• **PROBLEM**
Exclude the pictures, then repeat the remaining data exactly.

• **INFORMATION PROVIDED**
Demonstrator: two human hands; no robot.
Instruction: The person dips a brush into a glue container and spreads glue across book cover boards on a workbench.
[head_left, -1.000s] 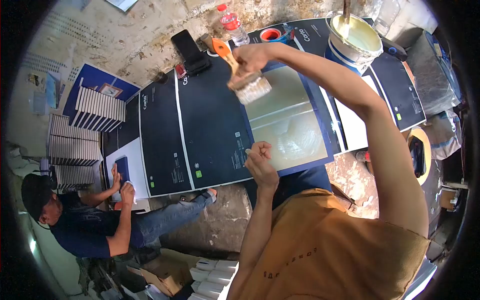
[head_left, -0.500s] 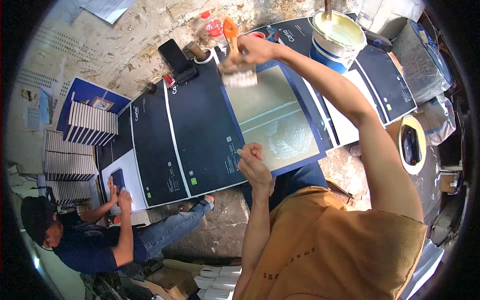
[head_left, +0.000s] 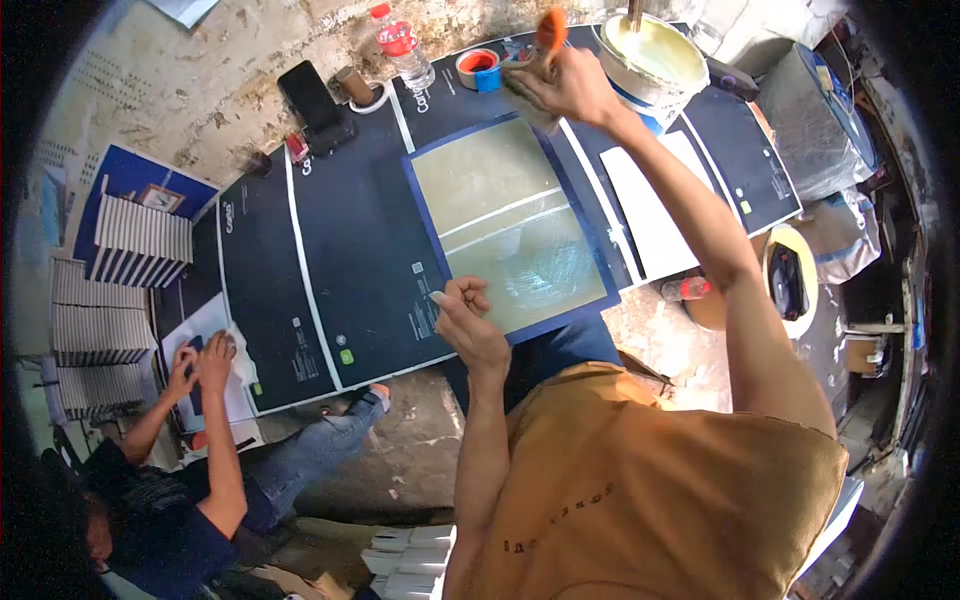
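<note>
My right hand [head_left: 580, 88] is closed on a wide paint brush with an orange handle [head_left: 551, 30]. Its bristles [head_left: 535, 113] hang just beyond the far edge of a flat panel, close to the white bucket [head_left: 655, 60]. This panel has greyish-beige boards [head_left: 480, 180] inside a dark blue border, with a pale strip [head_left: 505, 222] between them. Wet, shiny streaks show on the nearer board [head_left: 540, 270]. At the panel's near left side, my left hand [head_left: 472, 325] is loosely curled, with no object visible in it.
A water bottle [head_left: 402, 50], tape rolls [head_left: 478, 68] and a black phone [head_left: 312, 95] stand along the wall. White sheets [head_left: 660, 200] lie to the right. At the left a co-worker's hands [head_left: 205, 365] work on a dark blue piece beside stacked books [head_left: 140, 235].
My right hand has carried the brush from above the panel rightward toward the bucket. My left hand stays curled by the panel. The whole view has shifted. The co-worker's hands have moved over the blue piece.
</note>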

• **RESULT OF THIS EXERCISE**
Demonstrator: two human hands; no robot.
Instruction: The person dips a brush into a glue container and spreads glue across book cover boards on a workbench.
[head_left, -1.000s] 
[head_left, -0.500s] 
[head_left, +0.000s] 
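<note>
My right hand [head_left: 580, 88] is closed on a wide paint brush with an orange handle [head_left: 551, 30]. Its bristles [head_left: 535, 113] hang just beyond the far edge of a flat panel, close to the white bucket [head_left: 655, 60]. This panel has greyish-beige boards [head_left: 480, 180] inside a dark blue border, with a pale strip [head_left: 505, 222] between them. Wet, shiny streaks show on the nearer board [head_left: 540, 270]. At the panel's near left side, my left hand [head_left: 472, 325] is loosely curled, with no object visible in it.
A water bottle [head_left: 402, 50], tape rolls [head_left: 478, 68] and a black phone [head_left: 312, 95] stand along the wall. White sheets [head_left: 660, 200] lie to the right. At the left a co-worker's hands [head_left: 205, 365] work on a dark blue piece beside stacked books [head_left: 140, 235].
My right hand has carried the brush from above the panel rightward toward the bucket. My left hand stays curled by the panel. The whole view has shifted. The co-worker's hands have moved over the blue piece.
</note>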

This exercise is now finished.